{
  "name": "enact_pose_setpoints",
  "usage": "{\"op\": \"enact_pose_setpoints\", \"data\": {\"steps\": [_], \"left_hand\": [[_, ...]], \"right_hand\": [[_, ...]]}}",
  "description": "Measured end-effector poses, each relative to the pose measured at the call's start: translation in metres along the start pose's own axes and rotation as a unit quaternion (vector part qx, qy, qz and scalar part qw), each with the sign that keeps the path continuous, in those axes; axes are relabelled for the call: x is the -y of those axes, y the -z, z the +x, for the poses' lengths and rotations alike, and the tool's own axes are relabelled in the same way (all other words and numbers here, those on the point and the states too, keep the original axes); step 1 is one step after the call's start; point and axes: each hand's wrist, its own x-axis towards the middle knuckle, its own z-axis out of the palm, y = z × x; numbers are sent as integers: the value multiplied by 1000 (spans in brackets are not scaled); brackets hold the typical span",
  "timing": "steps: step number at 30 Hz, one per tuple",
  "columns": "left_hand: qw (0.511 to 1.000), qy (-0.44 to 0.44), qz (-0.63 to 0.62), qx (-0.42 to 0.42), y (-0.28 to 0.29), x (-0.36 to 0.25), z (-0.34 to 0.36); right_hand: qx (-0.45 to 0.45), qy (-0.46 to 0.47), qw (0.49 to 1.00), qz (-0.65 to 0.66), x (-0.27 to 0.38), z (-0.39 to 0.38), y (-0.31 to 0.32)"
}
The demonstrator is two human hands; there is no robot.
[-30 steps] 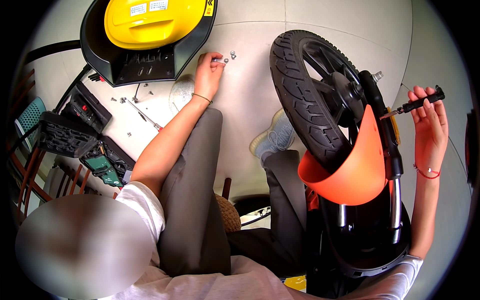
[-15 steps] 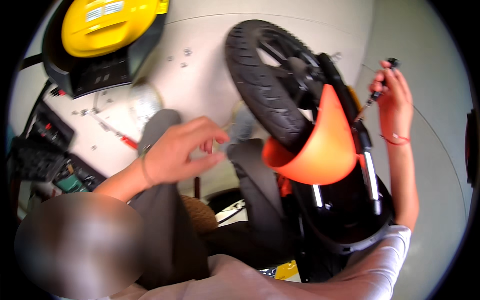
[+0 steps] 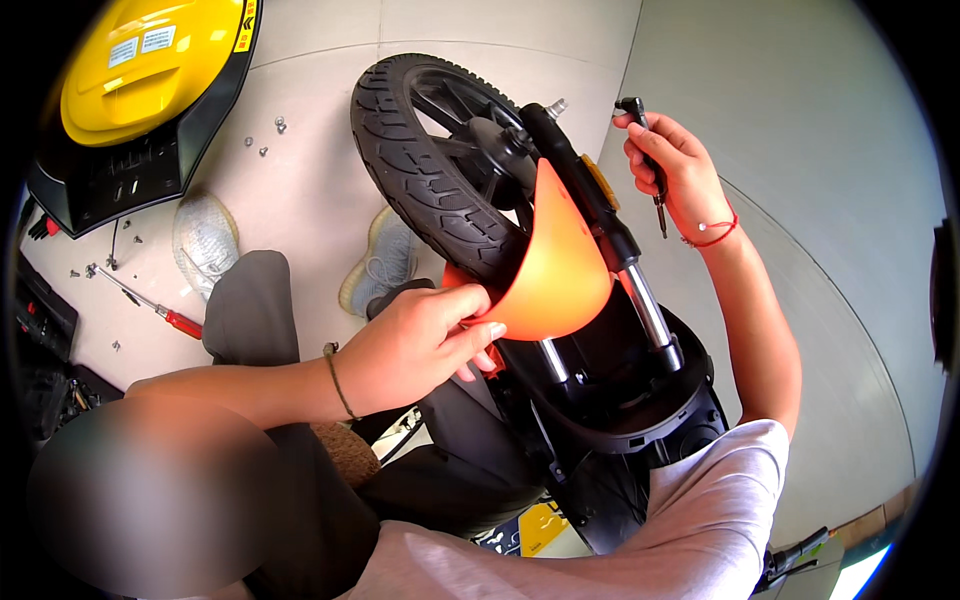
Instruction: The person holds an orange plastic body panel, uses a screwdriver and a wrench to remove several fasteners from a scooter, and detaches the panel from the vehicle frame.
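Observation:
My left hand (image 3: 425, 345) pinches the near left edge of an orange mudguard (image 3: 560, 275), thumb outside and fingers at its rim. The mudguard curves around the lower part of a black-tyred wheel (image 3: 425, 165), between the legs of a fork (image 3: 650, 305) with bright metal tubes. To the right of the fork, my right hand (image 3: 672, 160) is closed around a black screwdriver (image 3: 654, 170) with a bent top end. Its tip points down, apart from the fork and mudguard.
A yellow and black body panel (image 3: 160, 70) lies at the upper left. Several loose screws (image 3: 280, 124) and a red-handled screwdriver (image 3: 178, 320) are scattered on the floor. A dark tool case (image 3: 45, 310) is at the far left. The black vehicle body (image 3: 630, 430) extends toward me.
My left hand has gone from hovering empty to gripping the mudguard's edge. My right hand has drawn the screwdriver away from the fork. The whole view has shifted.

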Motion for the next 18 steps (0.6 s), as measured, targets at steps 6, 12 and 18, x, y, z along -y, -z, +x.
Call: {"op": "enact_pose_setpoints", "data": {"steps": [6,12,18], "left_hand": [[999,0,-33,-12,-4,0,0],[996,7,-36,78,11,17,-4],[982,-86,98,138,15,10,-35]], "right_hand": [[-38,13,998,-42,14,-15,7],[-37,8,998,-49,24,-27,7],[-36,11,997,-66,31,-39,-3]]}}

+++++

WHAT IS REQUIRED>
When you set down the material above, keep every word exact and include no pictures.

FINAL ANSWER>
{
  "name": "enact_pose_setpoints",
  "usage": "{\"op\": \"enact_pose_setpoints\", \"data\": {\"steps\": [_], \"left_hand\": [[_, ...]], \"right_hand\": [[_, ...]]}}",
  "description": "Measured end-effector poses, each relative to the pose measured at the call's start: translation in metres along the start pose's own axes and rotation as a unit quaternion (vector part qx, qy, qz and scalar part qw), each with the sign that keeps the path continuous, in those axes; axes are relabelled for the call: x is the -y of those axes, y the -z, z the +x, for the poses' lengths and rotations alike, and the tool's own axes are relabelled in the same way (all other words and numbers here, those on the point and the states too, keep the original axes); step 1 is one step after the call's start; point and axes: each hand's wrist, its own x-axis towards the middle knuckle, its own z-axis out of the palm, y = z × x; numbers are sent as integers: the value multiplied by 1000 (spans in brackets are not scaled); brackets hold the typical span",
  "timing": "steps: step number at 30 Hz, one per tuple",
  "columns": "left_hand: qw (0.511 to 1.000), qy (-0.44 to 0.44), qz (-0.63 to 0.62), qx (-0.42 to 0.42), y (-0.28 to 0.29), x (-0.36 to 0.25), z (-0.34 to 0.36); right_hand: qx (-0.45 to 0.45), qy (-0.46 to 0.47), qw (0.49 to 1.00), qz (-0.65 to 0.66), x (-0.27 to 0.38), z (-0.39 to 0.38), y (-0.31 to 0.32)"
}
The demonstrator is two human hands; there is no robot.
[-30 steps] 
[-15 steps] 
[+0 steps] 
Instruction: The person holds an orange plastic body panel, uses a screwdriver and a wrench to remove several fasteners from a scooter, and detaches the panel from the vehicle frame.
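Observation:
My left hand (image 3: 425, 345) pinches the near left edge of an orange mudguard (image 3: 560, 275), thumb outside and fingers at its rim. The mudguard curves around the lower part of a black-tyred wheel (image 3: 425, 165), between the legs of a fork (image 3: 650, 305) with bright metal tubes. To the right of the fork, my right hand (image 3: 672, 160) is closed around a black screwdriver (image 3: 654, 170) with a bent top end. Its tip points down, apart from the fork and mudguard.
A yellow and black body panel (image 3: 160, 70) lies at the upper left. Several loose screws (image 3: 280, 124) and a red-handled screwdriver (image 3: 178, 320) are scattered on the floor. A dark tool case (image 3: 45, 310) is at the far left. The black vehicle body (image 3: 630, 430) extends toward me.
My left hand has gone from hovering empty to gripping the mudguard's edge. My right hand has drawn the screwdriver away from the fork. The whole view has shifted.
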
Motion for the next 18 steps (0.6 s), as measured, targets at steps 6, 12 and 18, x, y, z along -y, -z, +x.
Call: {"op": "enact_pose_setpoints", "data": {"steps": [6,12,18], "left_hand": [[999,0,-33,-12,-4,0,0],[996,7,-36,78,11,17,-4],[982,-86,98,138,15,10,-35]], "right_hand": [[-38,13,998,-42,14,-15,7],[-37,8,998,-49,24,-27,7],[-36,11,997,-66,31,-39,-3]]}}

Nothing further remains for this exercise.